EL – Acho que não há a necessidade de todo o comércio da cidade abrir no mesmo horário. Outras cidades estão abrindo seus comércios em horários diferentes. Se o governo fala tanto no achatamento da curva de contágios, é preciso falar também em achatamento da demanda por serviços. Ou seja, a gente precisa alongar essa demanda para evitar aglomerações dentro dos veículos. E por uma razão óbvia: se os ônibus estão circulando com suas frotas reduzidas, é claro que haverá aglomerações nas paradas de ônibus. Esse escalonamento entre comércio e logística de transporte é fundamental.
AGORA – A que o senhor atribui a novela intitulada licitação do transporte público em Natal?

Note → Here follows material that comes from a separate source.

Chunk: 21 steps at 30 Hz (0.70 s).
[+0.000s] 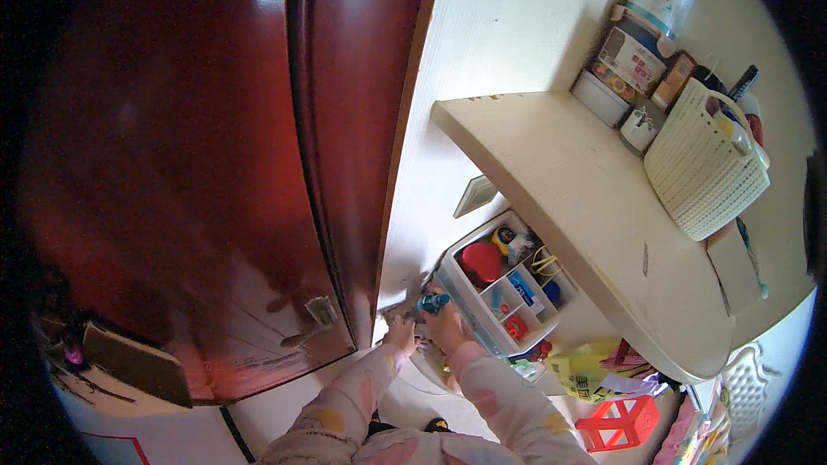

EL – Essa pergunta é interessante. É muito fácil de entender porque (a licitação) só dá deserta. Vou dar um exemplo simples: você tem um carro usado e decide vendê-lo. Você vai lavá-lo, dá um polimento na lataria, dá uma guaribada para ele ficar mais bonitinho e ficar mais fácil de acontecer? O que acontece com as licitações de transporte no País e, principalmente, esta de Natal que demora tanto tempo? Não existe um efetivo estudo de uma rede para Natal.
AGORA – Como assim?
EL – Uma rede de linhas sem tantas superposições, uma rede que indique o que é necessário para se ter um transporte mais eficiente e mais barato. Não existe nenhum planejamento de corredores exclusivos que possa ser efetivamente implementado, já que tudo isso reduz o custo da tarifa. Só os congestionamentos provocam mais de 10% sobre o custo do sistema de transportes do Brasil. Veja, um ônibus que dava antigamente 10 viagens por dia, hoje só consegue dar seis. Para se manter a mesma quantidade de viagens, a saída é colocar mais ônibus nas ruas. E mais ônibus nas ruas é igual a mais congestionamentos. Tendo uma boa rede, um bom sistema de transporte implementado, com sistemas de paradas e integrações, haverá quem queira participar da licitação. Mas esta licitação que está ai empacada, dificilmente empresas quererão participar.
AGORA – Por quê?
EL – Exatamente pelo que eu acabei de dizer. Trata-se de um sistema caro por excelência, custeado integralmente pelo passageiro, irracional e disfuncional. Sem falar que é normal no Brasil hoje uma licitação acenar com 1 milhão de passageiros e só entregar 600 mil. Assim fica difícil, já que o ônus da licitação, que era do município, passa a ser do empresário, que acaba virando o vilão, o bode expiatório do problema.
AGORA – Como o senhor enxerga o novo normal para o setor de transporte?
EL – Vai depender de muita coisa. De uma vacina, principalmente. Mas, desde já, eu vejo no horizonte das empresas algo ao redor de 70% de que elas faturavam antes e com todos os problemas aqui já mencionados, 89% no máximo. Todos têm que entender – comércio indústria, serviços – que o novo normal será profundamente diferente. E as pessoas que precisem de ônibus deverão ter das prefeituras uma gestão bastante inteligente e que as empresas compreendam e colaborem com esse esforço.